> **Recorded data**:
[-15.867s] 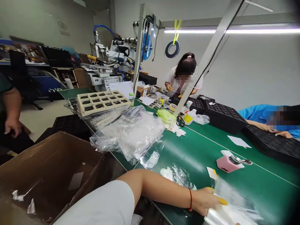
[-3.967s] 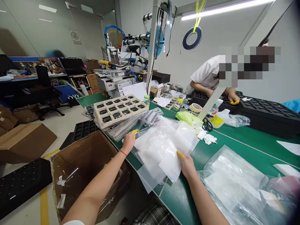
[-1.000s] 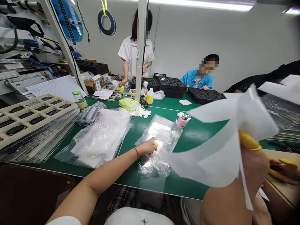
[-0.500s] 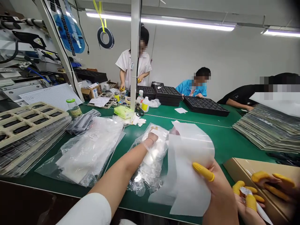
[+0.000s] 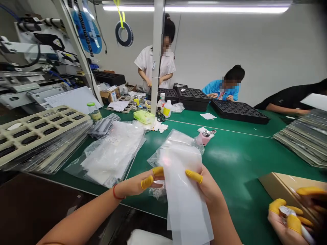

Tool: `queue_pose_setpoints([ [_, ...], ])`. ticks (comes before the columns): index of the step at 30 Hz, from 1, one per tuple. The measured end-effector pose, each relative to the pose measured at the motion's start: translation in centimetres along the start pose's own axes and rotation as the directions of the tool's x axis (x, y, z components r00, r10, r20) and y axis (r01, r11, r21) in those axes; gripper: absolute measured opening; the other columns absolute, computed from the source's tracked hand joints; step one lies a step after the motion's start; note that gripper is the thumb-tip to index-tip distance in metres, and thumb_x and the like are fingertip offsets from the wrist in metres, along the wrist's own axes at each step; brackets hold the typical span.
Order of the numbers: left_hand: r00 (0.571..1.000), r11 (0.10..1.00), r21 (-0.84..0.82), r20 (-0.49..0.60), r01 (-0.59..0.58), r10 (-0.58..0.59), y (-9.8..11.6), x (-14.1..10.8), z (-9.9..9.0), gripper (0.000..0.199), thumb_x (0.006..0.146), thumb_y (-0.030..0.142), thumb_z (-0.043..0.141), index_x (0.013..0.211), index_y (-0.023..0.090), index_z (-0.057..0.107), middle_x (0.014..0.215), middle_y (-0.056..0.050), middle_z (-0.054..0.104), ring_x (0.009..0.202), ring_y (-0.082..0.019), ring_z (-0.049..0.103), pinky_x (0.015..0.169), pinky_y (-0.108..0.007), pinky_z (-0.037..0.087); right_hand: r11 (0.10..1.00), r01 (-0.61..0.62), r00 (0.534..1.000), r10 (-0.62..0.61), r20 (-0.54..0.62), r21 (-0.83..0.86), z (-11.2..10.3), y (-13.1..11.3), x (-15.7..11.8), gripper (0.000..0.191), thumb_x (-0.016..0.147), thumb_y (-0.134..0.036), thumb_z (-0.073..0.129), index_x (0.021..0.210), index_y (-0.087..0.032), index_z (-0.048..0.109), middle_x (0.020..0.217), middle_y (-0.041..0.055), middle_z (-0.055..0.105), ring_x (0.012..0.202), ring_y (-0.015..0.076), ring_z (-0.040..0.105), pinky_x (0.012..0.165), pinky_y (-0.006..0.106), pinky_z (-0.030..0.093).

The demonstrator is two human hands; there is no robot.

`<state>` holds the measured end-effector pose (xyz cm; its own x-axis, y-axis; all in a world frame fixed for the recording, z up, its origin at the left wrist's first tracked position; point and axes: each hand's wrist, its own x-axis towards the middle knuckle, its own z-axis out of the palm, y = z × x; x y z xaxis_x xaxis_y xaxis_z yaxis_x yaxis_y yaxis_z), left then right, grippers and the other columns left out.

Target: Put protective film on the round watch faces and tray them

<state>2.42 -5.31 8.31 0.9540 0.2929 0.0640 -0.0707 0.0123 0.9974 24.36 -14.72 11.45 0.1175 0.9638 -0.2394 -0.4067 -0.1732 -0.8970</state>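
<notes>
Left hand point(image 5: 141, 182) has come off the clear plastic bag point(image 5: 177, 136), now at translucent sheets' point(image 5: 187, 207) left edge; thumb and fingers parted, contact unclear. Right hand point(image 5: 209, 187) pinches the sheets, thumb on top; they're straighter than before. Bag lies just beyond fingertips.

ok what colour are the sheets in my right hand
The sheets are whitish; head view.

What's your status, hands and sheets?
Right hand holding translucent sheets. Left hand open at their edge. Plastic bag on green table just beyond.
</notes>
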Motion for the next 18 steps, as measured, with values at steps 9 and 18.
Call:
queue_pose_setpoints([
  [9, 0.604, 0.79, -0.492, -0.771, -0.366, -0.2, -2.0, -5.8, 2.0, 0.062, 0.076, 0.028, 0.075, 0.132, 0.023, 0.05, 0.109, -0.009, 0.071, 0.095, -0.027, 0.069, 0.078, -0.036, 0.058, 0.936, -0.134, 0.964, 0.2, 0.176, -0.326, 10.3, 8.6, 2.4, 0.077, 0.072, -0.028, 0.073, 0.139, -0.027, 0.035, 0.12, 0.0078, 0.063, 0.094, 0.0219, 0.066, 0.073, 0.033, 0.057],
  [18, 0.365, 0.398, -0.357, -0.929, -0.845, -0.058, -1.6, -25.4, -2.2, 0.029, 0.089, 0.004, 0.048, 0.109, 0.017, 0.063, 0.058, 0.004, 0.067, 0.044, -0.005, 0.064, 0.037, -0.001, 0.044, 0.222, 0.602, 0.795, -0.262, 0.548, -0.767, 18.3, 11.3, 9.5, 0.053, 0.083, -0.036, 0.063, 0.132, -0.017, 0.051, 0.129, 0.0163, 0.056, 0.114, 0.0278, 0.054, 0.092, 0.043, 0.049],
])
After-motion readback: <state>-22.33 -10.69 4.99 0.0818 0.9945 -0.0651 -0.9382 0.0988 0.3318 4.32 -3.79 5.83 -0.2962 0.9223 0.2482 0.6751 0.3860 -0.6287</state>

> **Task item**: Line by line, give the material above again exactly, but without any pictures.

> **Worked solution**:
[-15.867s] 
[-3.967s] 
[-1.000s] 
[-0.500s] 
[+0.000s] 

Tool: `queue_pose_setpoints([ [_, ...], ])`. ticks (comes before the columns): index of the step at 30 Hz, from 1, one per tuple. The measured end-effector pose, each relative to the pose measured at the motion's start: translation in centimetres along the start pose's own axes and rotation as the directions of the tool's x axis (x, y, z components r00, r10, r20) and y axis (r01, r11, r21) in those axes; gripper: absolute measured opening; the other columns absolute, computed from the source's tracked hand joints; step one lies a step after the motion's start; note that gripper is the thumb-tip to index-tip distance in metres, and thumb_x and the like are fingertip offsets from the wrist in metres, along the wrist's own axes at each step; brackets hold the typical span.
Order of the numbers: left_hand: r00 (0.571..1.000), r11 (0.10..1.00), r21 (-0.84..0.82), r20 (-0.49..0.60), r01 (-0.59..0.58), r10 (-0.58..0.59), y (-9.8..11.6), x (-14.1..10.8), z (-9.9..9.0), gripper (0.000..0.199), thumb_x (0.006..0.146), thumb_y (-0.030..0.142), thumb_z (-0.043..0.141), index_x (0.013..0.211), index_y (-0.023..0.090), index_z (-0.057..0.107), middle_x (0.014..0.215), middle_y (-0.056..0.050), middle_z (-0.054..0.104), ring_x (0.009..0.202), ring_y (-0.082..0.019), ring_z (-0.049..0.103), pinky_x (0.015..0.169), pinky_y (-0.108..0.007), pinky_z (-0.037..0.087); right_hand: r11 (0.10..1.00), r01 (-0.61..0.62), r00 (0.534..1.000), r10 (-0.62..0.61), r20 (-0.54..0.62), r21 (-0.83..0.86), z (-11.2..10.3), y (-13.1..11.3), x (-15.7..11.8), gripper (0.000..0.191), thumb_x (-0.016..0.147), thumb_y (-0.134..0.036), thumb_z (-0.073..0.129), index_x (0.021..0.210), index_y (-0.087..0.032), index_z (-0.048..0.109), middle_x (0.020..0.217), middle_y (-0.041..0.055), middle_z (-0.055..0.105), ring_x (0.012..0.202), ring_y (-0.015..0.076), ring_z (-0.040..0.105), pinky_x (0.012..0.165), pinky_y (-0.006..0.106), pinky_z (-0.030..0.093).

The demonstrator is two human hands; there is no robot.

`<state>` holds the measured end-effector pose (xyz cm; its own x-axis, y-axis; all in a world frame fixed for the recording, z up, its origin at the left wrist's first tracked position; point and axes: each hand's wrist, its own x-axis towards the middle knuckle, its own z-axis out of the palm, y = z × x; x y z xaxis_x xaxis_y xaxis_z yaxis_x yaxis_y yaxis_z), left then right, grippers and the other columns left out.

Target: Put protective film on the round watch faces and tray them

<state>2.42 -5.31 8.31 0.9540 0.2929 0.0640 -0.0707 0.0123 0.9974 24.36 -14.72 11.45 0.1175 0.9638 -0.2394 -0.4067 -0.1732 -0.8970</state>
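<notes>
Left hand point(image 5: 141, 182) has come off the clear plastic bag point(image 5: 177, 136), now at translucent sheets' point(image 5: 187, 207) left edge; thumb and fingers parted, contact unclear. Right hand point(image 5: 209, 187) pinches the sheets, thumb on top; they're straighter than before. Bag lies just beyond fingertips.

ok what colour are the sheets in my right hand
The sheets are whitish; head view.

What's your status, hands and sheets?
Right hand holding translucent sheets. Left hand open at their edge. Plastic bag on green table just beyond.
</notes>
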Motion for the next 18 steps, as measured, with values at steps 9 and 18.
Call:
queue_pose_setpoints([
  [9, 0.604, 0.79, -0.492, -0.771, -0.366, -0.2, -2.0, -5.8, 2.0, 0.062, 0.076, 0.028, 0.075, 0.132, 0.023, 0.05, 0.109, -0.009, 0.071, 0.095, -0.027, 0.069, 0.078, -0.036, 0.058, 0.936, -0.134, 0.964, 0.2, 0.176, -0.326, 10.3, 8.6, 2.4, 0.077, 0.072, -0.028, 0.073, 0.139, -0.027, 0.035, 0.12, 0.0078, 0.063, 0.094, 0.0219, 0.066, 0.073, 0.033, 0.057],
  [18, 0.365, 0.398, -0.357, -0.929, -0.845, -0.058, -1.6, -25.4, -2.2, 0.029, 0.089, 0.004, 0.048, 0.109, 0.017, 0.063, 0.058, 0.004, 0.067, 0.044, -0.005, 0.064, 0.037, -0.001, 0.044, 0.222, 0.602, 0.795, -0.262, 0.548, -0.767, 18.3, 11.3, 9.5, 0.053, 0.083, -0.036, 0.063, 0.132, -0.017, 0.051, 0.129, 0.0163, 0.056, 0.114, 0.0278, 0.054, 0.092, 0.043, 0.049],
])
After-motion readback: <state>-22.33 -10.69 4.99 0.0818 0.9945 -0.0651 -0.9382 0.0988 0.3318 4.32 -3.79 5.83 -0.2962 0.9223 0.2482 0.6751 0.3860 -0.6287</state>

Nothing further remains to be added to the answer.